*** Opening of Provided records ***

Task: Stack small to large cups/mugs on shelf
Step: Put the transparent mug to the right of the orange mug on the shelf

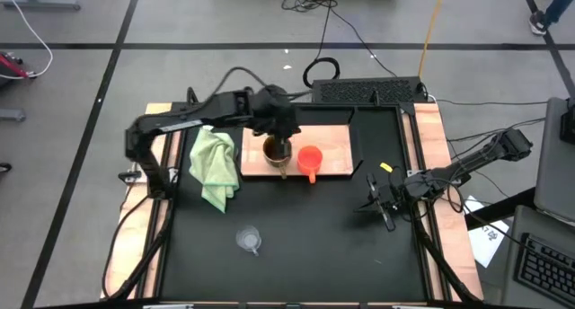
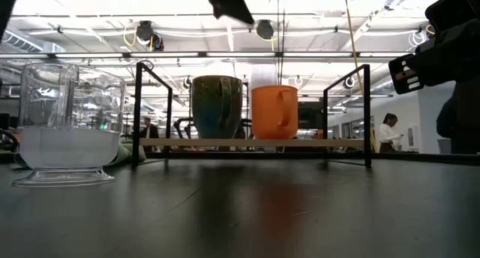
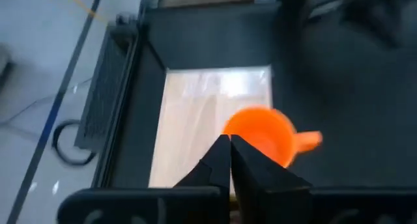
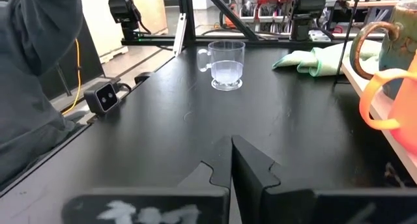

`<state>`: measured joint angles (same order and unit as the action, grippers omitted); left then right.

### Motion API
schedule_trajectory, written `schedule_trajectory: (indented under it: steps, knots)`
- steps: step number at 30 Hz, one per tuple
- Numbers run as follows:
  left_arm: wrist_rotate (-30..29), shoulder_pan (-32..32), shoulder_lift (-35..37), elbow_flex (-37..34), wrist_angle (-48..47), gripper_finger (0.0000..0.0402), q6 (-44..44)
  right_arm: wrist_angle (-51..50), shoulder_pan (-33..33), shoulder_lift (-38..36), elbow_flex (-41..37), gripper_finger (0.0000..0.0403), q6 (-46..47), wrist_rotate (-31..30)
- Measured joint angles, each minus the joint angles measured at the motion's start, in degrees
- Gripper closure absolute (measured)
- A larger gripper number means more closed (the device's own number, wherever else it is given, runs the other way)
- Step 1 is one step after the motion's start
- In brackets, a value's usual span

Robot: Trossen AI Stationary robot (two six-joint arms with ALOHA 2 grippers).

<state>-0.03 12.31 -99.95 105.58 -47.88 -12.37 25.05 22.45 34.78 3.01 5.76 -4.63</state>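
Observation:
The brown mug (image 1: 277, 151) and the orange cup (image 1: 310, 158) stand upright side by side on the wooden shelf (image 1: 337, 143), a board raised on a black wire frame (image 2: 255, 142). The clear cup (image 1: 249, 240) stands on the black tabletop near the near edge, large in the low view (image 2: 67, 123). My left gripper (image 1: 280, 129) hovers shut above the brown mug (image 2: 217, 106), clear of its rim; its wrist view shows the orange cup (image 3: 260, 134) just past the fingertips (image 3: 229, 146). My right gripper (image 1: 384, 204) waits shut low over the table's right side, pointing at the clear cup (image 4: 226, 64).
A light green cloth (image 1: 214, 165) lies crumpled on the table left of the shelf. Pale wooden strips (image 1: 433, 134) run along the table's sides. A yellow tag (image 1: 386, 168) lies right of the shelf. Bare black tabletop (image 1: 314, 246) lies between the clear cup and the right gripper.

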Motion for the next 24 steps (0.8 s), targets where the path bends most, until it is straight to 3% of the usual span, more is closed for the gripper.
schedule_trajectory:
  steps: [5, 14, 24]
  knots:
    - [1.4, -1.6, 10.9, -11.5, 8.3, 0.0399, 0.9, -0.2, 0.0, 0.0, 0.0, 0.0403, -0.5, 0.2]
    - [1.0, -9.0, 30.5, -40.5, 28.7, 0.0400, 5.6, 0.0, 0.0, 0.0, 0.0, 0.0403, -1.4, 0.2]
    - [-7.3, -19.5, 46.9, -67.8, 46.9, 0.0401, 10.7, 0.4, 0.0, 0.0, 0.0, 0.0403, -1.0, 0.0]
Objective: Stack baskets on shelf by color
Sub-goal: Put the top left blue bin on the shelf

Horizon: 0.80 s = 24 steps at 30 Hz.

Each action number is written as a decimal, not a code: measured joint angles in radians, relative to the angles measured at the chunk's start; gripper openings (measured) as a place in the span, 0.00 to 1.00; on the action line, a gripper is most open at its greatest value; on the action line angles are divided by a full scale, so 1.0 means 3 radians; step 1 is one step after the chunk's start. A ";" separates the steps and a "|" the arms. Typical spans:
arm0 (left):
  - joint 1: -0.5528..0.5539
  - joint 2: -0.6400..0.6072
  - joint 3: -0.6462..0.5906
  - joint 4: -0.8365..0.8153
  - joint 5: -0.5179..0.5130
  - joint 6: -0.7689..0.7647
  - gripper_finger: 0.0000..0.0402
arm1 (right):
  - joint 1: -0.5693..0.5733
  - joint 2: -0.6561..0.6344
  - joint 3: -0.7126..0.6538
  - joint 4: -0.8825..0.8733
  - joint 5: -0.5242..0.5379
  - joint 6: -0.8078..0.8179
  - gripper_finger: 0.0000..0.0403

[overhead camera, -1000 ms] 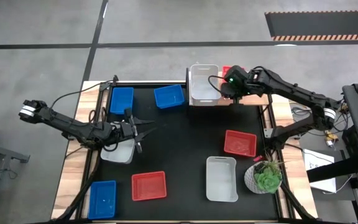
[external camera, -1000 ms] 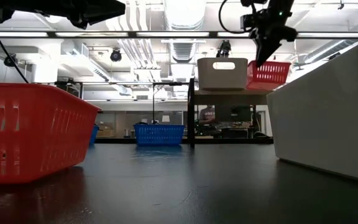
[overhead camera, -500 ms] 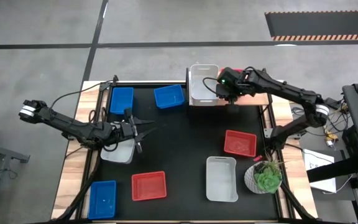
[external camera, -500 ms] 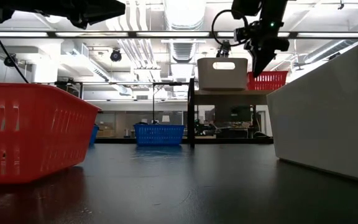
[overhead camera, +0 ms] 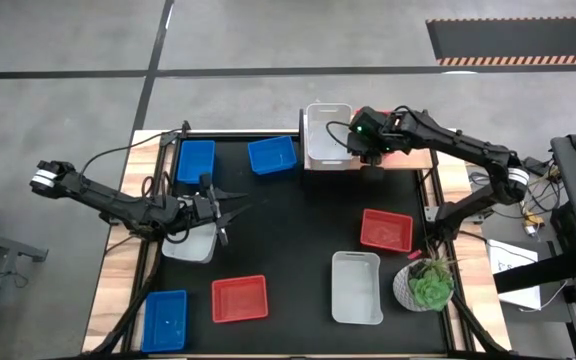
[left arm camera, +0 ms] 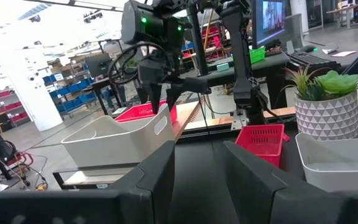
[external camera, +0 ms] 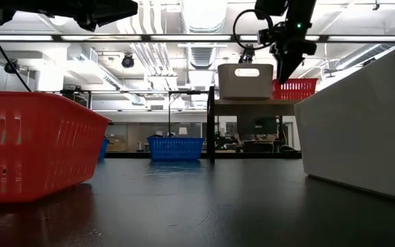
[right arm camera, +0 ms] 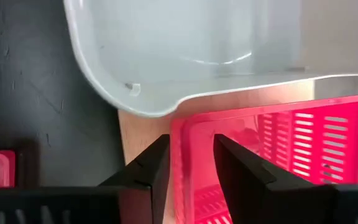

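Note:
On the wooden shelf point(external camera: 252, 101) at the table's far edge stand a white basket point(overhead camera: 326, 135) and, to its right, a red basket point(right arm camera: 278, 143), both bottom down on the board. My right gripper point(right arm camera: 188, 165) is open above the shelf. Its fingers stand on either side of the red basket's short wall next to the white basket; no touch shows. My left gripper point(overhead camera: 236, 210) waits open at the table's left, above another white basket point(overhead camera: 190, 243).
Loose on the black tabletop lie blue baskets point(overhead camera: 196, 160) point(overhead camera: 273, 155) point(overhead camera: 165, 320), red baskets point(overhead camera: 239, 298) point(overhead camera: 386, 230) and a white basket point(overhead camera: 357, 287). A potted plant point(overhead camera: 426, 283) stands at the near right. Bare table lies in the middle.
My right gripper has moved down and toward the table's left with the red basket. The basket, tilted and raised a second ago, now rests level on the shelf beside the white basket. The gripper has opened.

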 joint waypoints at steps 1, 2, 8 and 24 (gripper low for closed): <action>0.0000 0.0000 0.0000 0.0000 0.0001 -0.0001 0.29 | 0.0000 -0.0003 0.0024 0.0005 0.0000 0.0042 0.31; 0.0001 -0.0001 0.0000 0.0000 0.0001 -0.0003 0.29 | 0.0000 -0.0003 0.0054 -0.0008 0.0000 0.0061 0.32; 0.0001 0.0002 0.0000 -0.0012 0.0001 -0.0025 0.29 | 0.0009 -0.0009 0.0327 -0.0199 -0.0004 0.0303 0.35; 0.0000 0.0010 0.0000 -0.0013 0.0001 -0.0028 0.29 | 0.0581 -0.0299 0.0431 -0.0417 -0.0467 0.1209 0.22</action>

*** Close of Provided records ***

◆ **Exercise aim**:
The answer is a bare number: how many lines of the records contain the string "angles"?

◆ **Answer below**:
3